Pagar más a los profesores es otro de los enfoques preferidos. Pero incluso un aumento espectacular de los salarios puede tener poco efecto en el aprendizaje. Indonesia adoptó todas estas políticas populares a la vez: duplicó el gasto en educación para lograr uno de los tamaños de clase más bajos del mundo, al tiempo que duplicaba el salario de los profesores; sin embargo, un estudio aleatorio y controlado (https://academic.oup.com/qje/article-abstract/133/2/993/4622956) mostró que no había “ninguna mejora en el aprendizaje de los alumnos”.

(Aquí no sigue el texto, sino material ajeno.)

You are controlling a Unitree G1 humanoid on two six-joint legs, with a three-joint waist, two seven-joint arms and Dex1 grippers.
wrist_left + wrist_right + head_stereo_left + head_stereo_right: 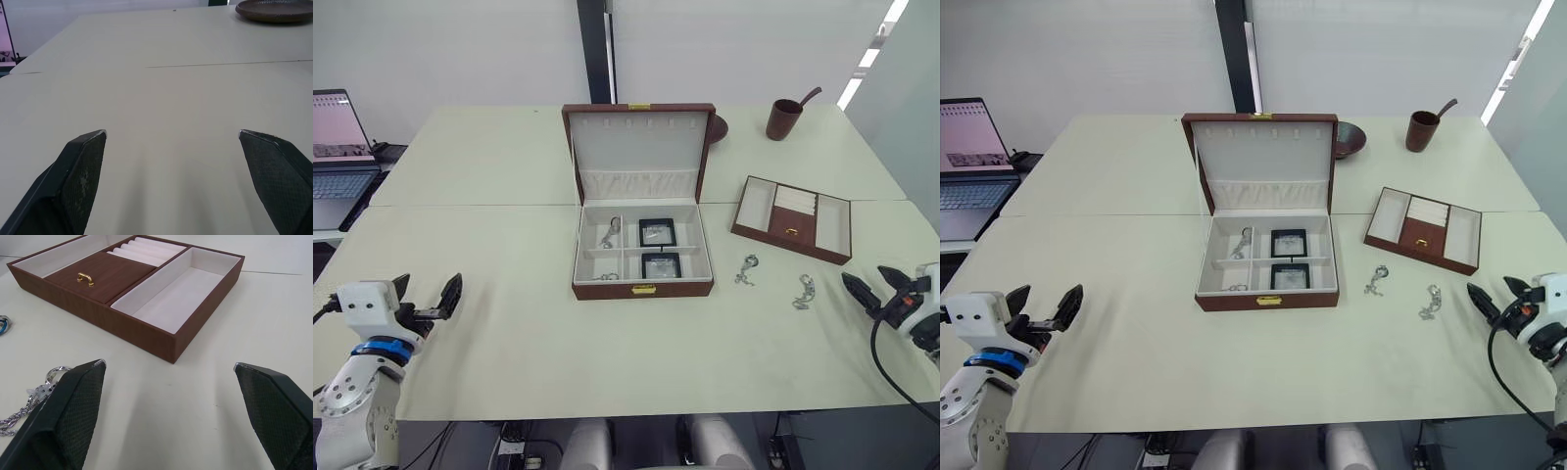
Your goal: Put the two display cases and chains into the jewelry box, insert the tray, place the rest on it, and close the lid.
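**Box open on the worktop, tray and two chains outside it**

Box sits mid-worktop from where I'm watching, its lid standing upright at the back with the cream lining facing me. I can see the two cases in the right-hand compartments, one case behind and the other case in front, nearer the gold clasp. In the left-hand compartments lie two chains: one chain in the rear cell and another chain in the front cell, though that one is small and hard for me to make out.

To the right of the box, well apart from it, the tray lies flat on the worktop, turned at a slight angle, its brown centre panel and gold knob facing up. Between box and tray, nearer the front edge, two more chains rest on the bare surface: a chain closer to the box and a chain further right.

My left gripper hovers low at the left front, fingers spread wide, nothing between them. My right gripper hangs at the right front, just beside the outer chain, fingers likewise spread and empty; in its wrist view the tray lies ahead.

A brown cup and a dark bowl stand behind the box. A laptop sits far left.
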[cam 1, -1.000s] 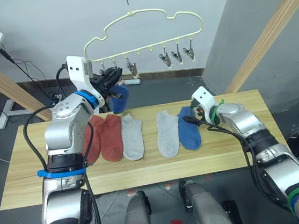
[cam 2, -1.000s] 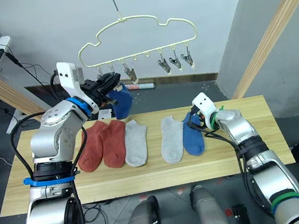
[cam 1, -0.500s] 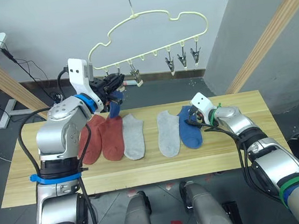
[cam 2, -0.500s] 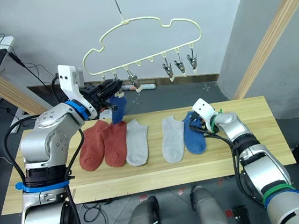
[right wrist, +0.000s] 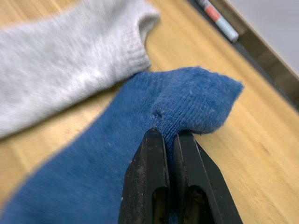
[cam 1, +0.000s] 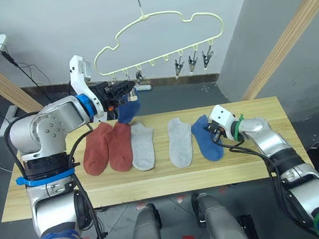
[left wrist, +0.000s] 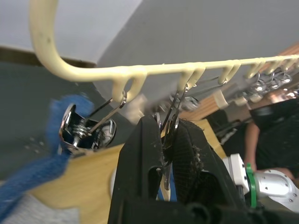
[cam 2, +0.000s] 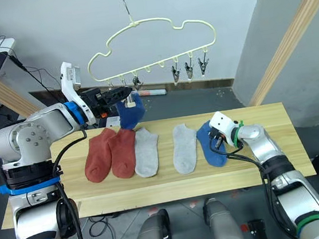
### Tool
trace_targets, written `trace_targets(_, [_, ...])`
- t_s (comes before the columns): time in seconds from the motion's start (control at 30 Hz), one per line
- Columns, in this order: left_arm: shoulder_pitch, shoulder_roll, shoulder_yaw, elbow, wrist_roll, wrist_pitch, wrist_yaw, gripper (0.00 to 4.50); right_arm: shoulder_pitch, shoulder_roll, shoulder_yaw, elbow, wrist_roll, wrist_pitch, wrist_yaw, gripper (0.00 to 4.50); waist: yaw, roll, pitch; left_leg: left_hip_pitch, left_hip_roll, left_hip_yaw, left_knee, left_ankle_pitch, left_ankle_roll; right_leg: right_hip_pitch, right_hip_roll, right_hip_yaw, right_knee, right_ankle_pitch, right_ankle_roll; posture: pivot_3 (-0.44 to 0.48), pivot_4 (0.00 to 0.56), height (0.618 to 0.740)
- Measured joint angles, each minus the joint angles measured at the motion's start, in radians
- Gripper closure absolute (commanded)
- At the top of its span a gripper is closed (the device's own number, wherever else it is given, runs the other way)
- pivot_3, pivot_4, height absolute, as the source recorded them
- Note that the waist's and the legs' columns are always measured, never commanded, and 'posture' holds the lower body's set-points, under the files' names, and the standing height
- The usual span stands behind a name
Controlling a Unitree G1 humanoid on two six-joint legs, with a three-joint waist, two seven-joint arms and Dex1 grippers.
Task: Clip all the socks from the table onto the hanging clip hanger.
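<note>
- While the clip hanger (cam 1: 159, 39) hangs by its thin hook above the far side of the tabletop (cam 1: 155, 180), the left hand (cam 1: 126, 88) is raised to its left end, just under the row of small metal clips.
- In the left wrist view, the left hand's fingers (left wrist: 140, 158) are seen pressed narrowly together on the second clip (left wrist: 172, 112), beside the first clip (left wrist: 86, 130).
- A blue sock (cam 1: 128, 110) is seen hanging just beside the left hand, under the hanger's left end; whether it is fixed in a clip cannot be told.
- On the tabletop, two rust-red socks (cam 1: 106, 148) lie side by side at the left, with a light grey sock (cam 1: 143, 147) touching them.
- A second grey sock (cam 1: 180, 142) and a second blue sock (cam 1: 206, 139) lie right of the middle.
- The right hand (right wrist: 169, 140) is held low at the tabletop, its fingers closed narrowly on the far edge of that blue sock.
</note>
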Motion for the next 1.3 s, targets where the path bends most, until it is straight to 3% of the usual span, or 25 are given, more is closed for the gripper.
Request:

La verdad incómoda es que los enfoques comúnmente promovidos –aumentar los salarios de los profesores, reducir el tamaño de las clases y construir más escuelas– son costosos y hacen poco o nada por el aprendizaje.

Pero hay una política prometedora, que procede de un lugar inesperado. Malaui, uno de los países más pobres del mundo, sufre de hacinamiento en las aulas, falta de material didáctico y escasez de profesores formados. No es el lugar donde esperaríamos encontrar soluciones innovadoras. Sin embargo, ahora está adoptando una política educativa que permite albergar esperanzas de cambiar la situación, e incluso se está extendiendo y adaptando a otros sitios.

Cuando mi grupo de reflexión, el Copenhagen Consensus Center, y la Comisión Nacional de Planificación de Malaui unieron fuerzas para identificar las políticas más poderosas y rentables para impulsar el bienestar y el crecimiento del país, una política educativa emergió por encima de todas las demás.